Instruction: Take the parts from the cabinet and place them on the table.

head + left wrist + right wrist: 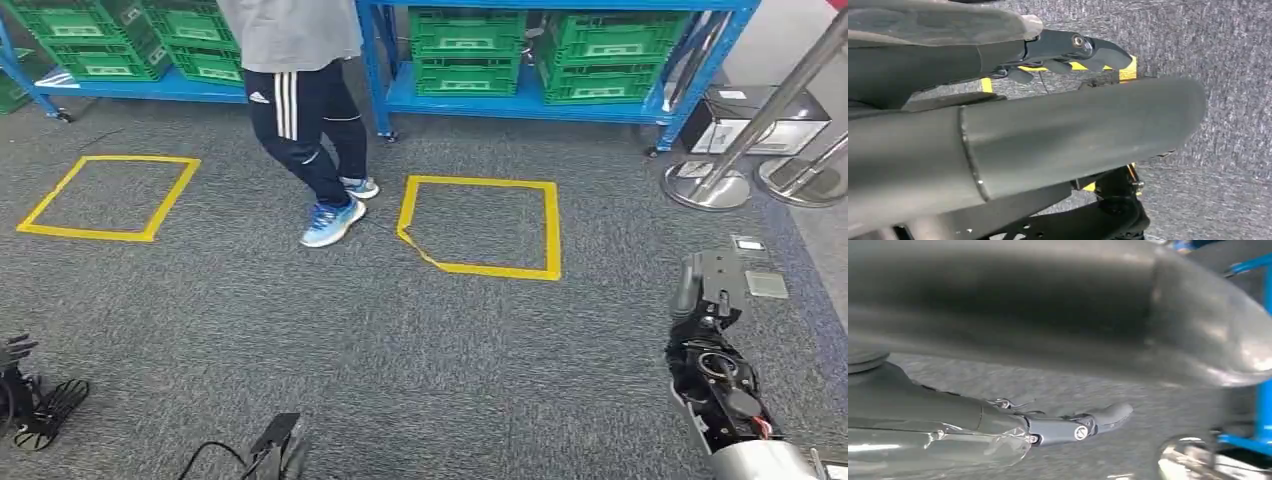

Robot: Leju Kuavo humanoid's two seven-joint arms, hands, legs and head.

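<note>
A blue shelving rack (520,103) stands at the far side of the grey carpet, with green crates (465,50) on its low shelf. What lies in the crates is hidden. My left hand (28,395) hangs at the lower left of the head view, its dark fingers (1075,47) spread and holding nothing. My right hand (708,300) hangs at the lower right, and its fingers (1083,426) are stretched out and empty, well short of the rack.
A person in dark trousers and blue shoes (333,222) stands before the rack, between two yellow tape squares (482,224) (110,196) on the carpet. Chrome barrier posts (712,185) and a black box (760,118) stand at the right. More green crates (120,40) sit at the far left.
</note>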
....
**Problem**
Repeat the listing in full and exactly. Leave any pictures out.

**Written answer**
Instruction: Take the parts from the cabinet and place them on the table.

head + left wrist + right wrist: 

Robot: Leju Kuavo humanoid's two seven-joint arms, hands, legs and head.

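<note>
A blue shelving rack (520,103) stands at the far side of the grey carpet, with green crates (465,50) on its low shelf. What lies in the crates is hidden. My left hand (28,395) hangs at the lower left of the head view, its dark fingers (1075,47) spread and holding nothing. My right hand (708,300) hangs at the lower right, and its fingers (1083,426) are stretched out and empty, well short of the rack.
A person in dark trousers and blue shoes (333,222) stands before the rack, between two yellow tape squares (482,224) (110,196) on the carpet. Chrome barrier posts (712,185) and a black box (760,118) stand at the right. More green crates (120,40) sit at the far left.
</note>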

The answer is finished.